As I write now my hands have become heavy so as typing is difficult and my legs are refusing to leaver my but from its sudden discomfort. I know that this is intermittent, due to the lowest dose of l dopa taken before and the change over to my second dose for the morning. In less than an hour I will be firing again. I have been determined to write a positive approach to living with this condition, and that is better achieved when the meds are working. There is, in this advanced stage, a fine line between not enough and too much; between freezing up and dyskinesia (uncontrollable movement) Writing by hand is unproductive as I can't now read the tiny spider scrawls. This makes note taking - preparation for what I need to tell you near
impossible (on the positive side brain stimulation in memorising detail helps fight the possibility of dementia)

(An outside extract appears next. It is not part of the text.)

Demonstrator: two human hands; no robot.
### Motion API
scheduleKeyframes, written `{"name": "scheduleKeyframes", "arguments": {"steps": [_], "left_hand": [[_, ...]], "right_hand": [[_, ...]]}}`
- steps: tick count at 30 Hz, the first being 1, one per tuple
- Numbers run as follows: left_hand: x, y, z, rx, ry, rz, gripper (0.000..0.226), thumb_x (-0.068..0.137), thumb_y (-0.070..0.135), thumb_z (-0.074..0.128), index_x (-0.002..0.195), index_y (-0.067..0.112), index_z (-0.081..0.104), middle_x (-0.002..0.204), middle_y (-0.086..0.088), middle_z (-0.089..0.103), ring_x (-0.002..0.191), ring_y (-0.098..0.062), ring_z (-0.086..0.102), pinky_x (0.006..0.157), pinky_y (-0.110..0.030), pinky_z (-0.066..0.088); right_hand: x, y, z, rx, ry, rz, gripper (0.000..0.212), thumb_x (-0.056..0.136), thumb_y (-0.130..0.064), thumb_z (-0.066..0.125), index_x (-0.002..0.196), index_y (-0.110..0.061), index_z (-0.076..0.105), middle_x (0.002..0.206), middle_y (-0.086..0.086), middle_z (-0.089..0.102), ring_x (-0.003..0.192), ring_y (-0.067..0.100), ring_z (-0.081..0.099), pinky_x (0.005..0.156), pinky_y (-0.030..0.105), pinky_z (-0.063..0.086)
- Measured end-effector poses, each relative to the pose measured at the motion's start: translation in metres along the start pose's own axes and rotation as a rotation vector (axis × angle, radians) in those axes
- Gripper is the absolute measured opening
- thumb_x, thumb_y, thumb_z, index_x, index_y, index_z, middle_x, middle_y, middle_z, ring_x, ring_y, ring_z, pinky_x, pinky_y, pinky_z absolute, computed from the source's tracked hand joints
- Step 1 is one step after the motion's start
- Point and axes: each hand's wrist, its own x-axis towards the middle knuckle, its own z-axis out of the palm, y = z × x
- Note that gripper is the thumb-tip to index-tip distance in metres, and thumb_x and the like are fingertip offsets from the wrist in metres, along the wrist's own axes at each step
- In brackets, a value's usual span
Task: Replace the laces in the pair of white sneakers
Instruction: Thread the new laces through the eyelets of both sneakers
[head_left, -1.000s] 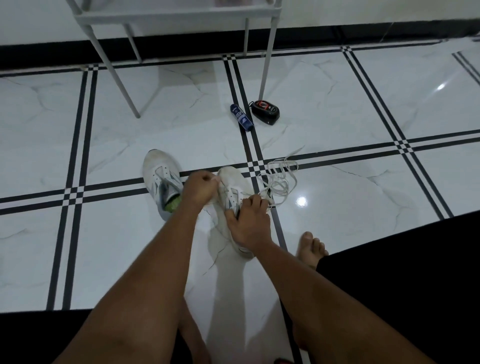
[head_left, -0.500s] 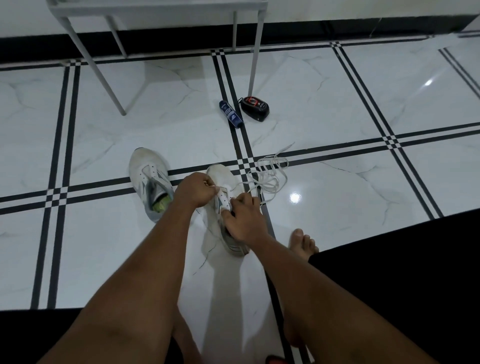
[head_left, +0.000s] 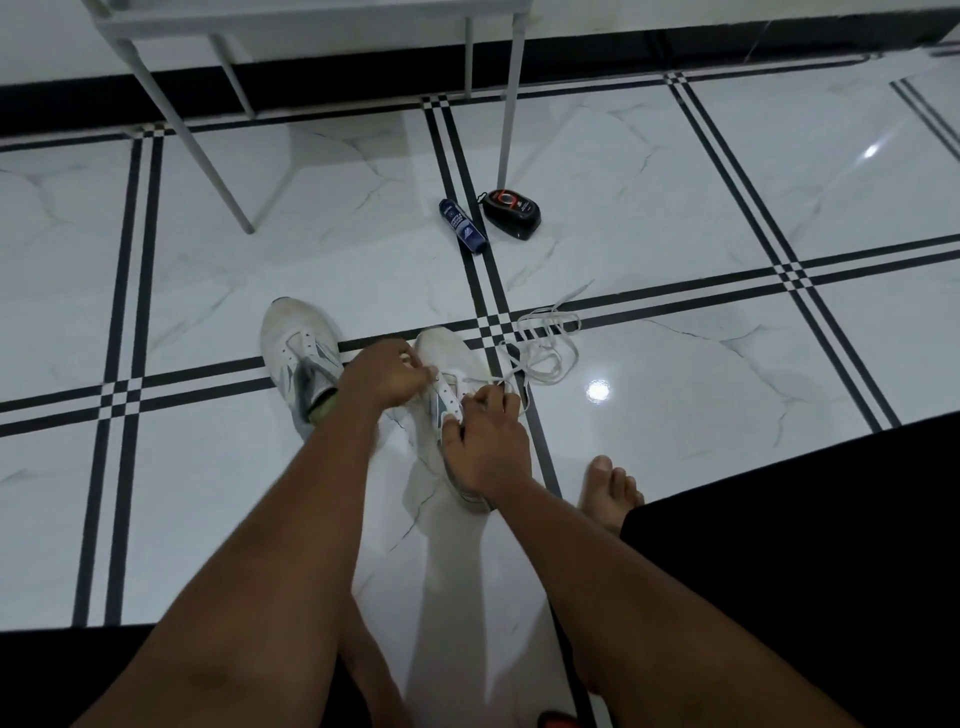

I'm 63 now, Parkinson's dis-ease has had me for 20 years and they have not been easy. Sometimes, when 'frozen' and unable to do what I intended to do at the time; or after falling for the third time in a morning; or wrestling with a nighttime horror program which prevents sleep; or having to avoid a larger serving of roast turkey 'cause I know that my blood protein level will be too high by the time my next meds are due, I try hard not to listen to my mind saying how bad it is. Cause our minds will only think the worst if allow free reign.
Let's get together and find out how to be better managers of this our personal life.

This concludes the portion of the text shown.